## Task description
Every line below that mentions the word "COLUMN" should be copied out.
☆ ☆ ☆ ☆ ☆
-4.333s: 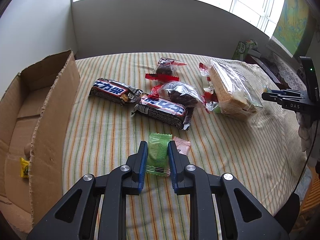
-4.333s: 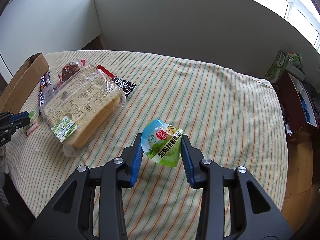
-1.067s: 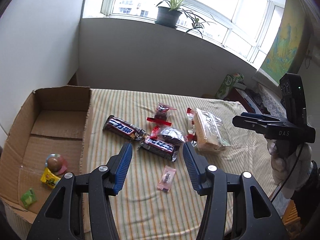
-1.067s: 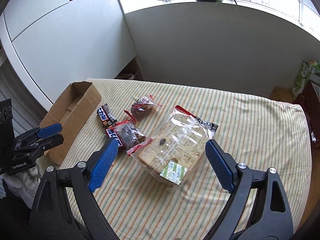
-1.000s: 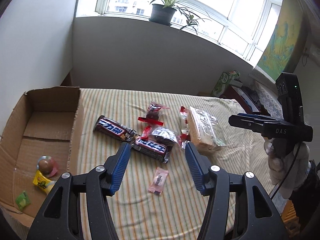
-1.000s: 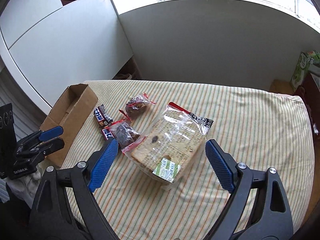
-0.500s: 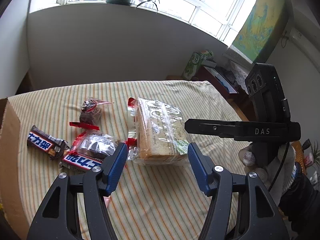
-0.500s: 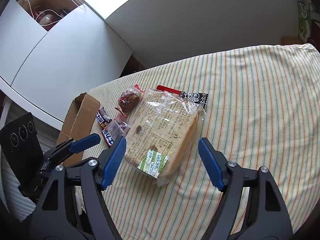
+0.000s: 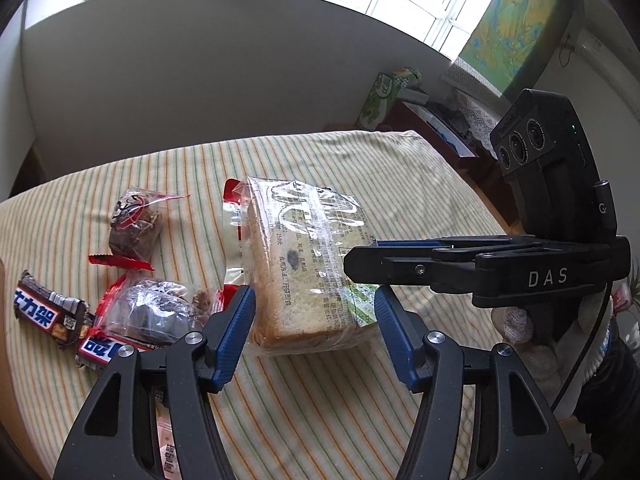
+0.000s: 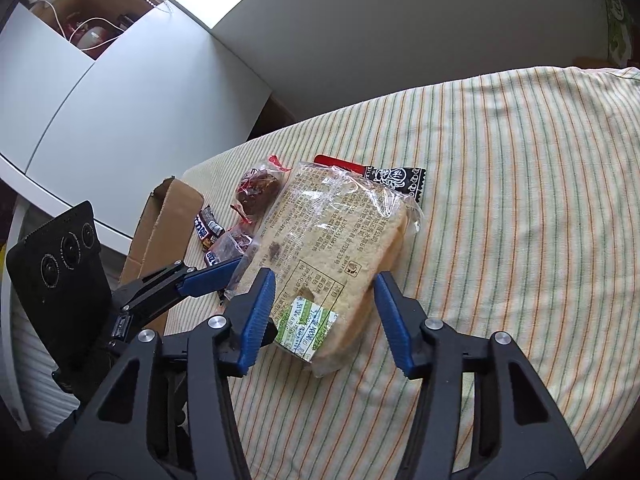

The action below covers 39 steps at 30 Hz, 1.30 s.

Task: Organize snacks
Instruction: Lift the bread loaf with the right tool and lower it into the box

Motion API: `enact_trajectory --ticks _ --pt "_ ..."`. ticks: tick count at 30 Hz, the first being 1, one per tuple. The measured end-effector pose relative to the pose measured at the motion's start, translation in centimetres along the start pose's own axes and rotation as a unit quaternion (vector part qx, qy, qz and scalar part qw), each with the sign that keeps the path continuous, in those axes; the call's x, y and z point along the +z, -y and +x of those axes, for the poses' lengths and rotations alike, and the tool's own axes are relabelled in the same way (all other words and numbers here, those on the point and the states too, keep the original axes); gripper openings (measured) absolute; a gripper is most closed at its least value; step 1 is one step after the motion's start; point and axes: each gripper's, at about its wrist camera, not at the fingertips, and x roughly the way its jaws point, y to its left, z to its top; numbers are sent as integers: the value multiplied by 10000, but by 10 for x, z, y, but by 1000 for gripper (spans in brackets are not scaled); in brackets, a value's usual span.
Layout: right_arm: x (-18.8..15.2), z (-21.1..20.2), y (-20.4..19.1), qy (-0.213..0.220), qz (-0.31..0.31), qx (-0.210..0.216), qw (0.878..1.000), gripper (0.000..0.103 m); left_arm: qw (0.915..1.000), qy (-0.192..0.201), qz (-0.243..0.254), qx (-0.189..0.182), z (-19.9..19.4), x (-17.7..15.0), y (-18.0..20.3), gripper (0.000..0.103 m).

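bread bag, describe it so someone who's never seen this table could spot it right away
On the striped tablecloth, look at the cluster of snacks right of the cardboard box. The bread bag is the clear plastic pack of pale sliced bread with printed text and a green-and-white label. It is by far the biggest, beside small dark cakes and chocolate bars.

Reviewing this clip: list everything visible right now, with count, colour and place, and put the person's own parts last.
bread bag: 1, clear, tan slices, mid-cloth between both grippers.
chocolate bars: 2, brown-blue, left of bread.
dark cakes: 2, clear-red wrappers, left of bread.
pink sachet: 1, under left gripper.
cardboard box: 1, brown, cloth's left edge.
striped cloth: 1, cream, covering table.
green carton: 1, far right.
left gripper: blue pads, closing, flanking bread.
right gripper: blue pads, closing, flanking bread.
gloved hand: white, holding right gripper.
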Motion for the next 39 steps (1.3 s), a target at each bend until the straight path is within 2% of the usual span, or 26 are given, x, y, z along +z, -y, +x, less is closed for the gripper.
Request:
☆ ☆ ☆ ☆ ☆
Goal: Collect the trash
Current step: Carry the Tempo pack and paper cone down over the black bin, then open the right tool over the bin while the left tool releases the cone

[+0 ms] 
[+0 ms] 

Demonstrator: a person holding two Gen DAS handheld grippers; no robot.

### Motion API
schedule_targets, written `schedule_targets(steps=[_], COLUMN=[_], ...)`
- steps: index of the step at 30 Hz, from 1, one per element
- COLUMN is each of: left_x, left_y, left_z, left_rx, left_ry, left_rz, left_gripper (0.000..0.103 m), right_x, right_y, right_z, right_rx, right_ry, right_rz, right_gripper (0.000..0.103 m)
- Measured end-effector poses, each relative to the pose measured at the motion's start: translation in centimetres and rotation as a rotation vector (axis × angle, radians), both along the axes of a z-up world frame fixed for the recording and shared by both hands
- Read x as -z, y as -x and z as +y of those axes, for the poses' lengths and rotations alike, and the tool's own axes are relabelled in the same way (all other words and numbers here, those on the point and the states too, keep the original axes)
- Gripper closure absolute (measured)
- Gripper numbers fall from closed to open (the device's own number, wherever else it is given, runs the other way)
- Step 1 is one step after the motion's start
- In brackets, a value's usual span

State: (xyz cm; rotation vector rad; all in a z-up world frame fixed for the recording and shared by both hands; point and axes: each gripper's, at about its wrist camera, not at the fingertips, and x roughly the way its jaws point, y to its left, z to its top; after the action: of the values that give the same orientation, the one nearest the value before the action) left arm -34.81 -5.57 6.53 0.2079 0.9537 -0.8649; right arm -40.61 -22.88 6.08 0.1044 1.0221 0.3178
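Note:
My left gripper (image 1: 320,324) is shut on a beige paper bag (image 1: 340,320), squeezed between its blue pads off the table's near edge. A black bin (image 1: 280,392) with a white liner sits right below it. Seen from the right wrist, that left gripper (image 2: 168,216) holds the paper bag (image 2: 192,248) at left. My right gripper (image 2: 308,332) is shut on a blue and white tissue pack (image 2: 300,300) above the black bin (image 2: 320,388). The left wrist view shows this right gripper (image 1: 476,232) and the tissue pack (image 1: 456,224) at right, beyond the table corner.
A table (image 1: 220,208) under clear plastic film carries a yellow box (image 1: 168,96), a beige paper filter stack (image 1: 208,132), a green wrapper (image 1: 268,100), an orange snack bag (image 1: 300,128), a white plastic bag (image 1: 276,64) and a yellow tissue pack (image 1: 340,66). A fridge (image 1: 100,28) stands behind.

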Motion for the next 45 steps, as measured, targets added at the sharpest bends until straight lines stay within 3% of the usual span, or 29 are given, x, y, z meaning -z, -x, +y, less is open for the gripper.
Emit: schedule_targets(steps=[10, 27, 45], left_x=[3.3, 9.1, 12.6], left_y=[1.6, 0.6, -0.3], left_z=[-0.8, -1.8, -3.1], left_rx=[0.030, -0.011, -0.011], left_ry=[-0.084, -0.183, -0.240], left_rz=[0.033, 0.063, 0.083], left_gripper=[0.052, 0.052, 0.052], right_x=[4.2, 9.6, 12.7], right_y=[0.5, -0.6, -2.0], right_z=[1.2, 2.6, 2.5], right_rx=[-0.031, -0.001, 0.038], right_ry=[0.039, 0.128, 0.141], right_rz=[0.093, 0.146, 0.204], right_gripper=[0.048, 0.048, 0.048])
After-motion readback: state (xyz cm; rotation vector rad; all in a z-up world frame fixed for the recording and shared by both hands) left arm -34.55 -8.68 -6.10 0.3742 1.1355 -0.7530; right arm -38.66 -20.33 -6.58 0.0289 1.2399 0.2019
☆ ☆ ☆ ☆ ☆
## Response
schedule_targets, written `schedule_targets(steps=[_], COLUMN=[_], ...)`
- COLUMN is each of: left_x, left_y, left_z, left_rx, left_ry, left_rz, left_gripper (0.000..0.103 m), right_x, right_y, right_z, right_rx, right_ry, right_rz, right_gripper (0.000..0.103 m)

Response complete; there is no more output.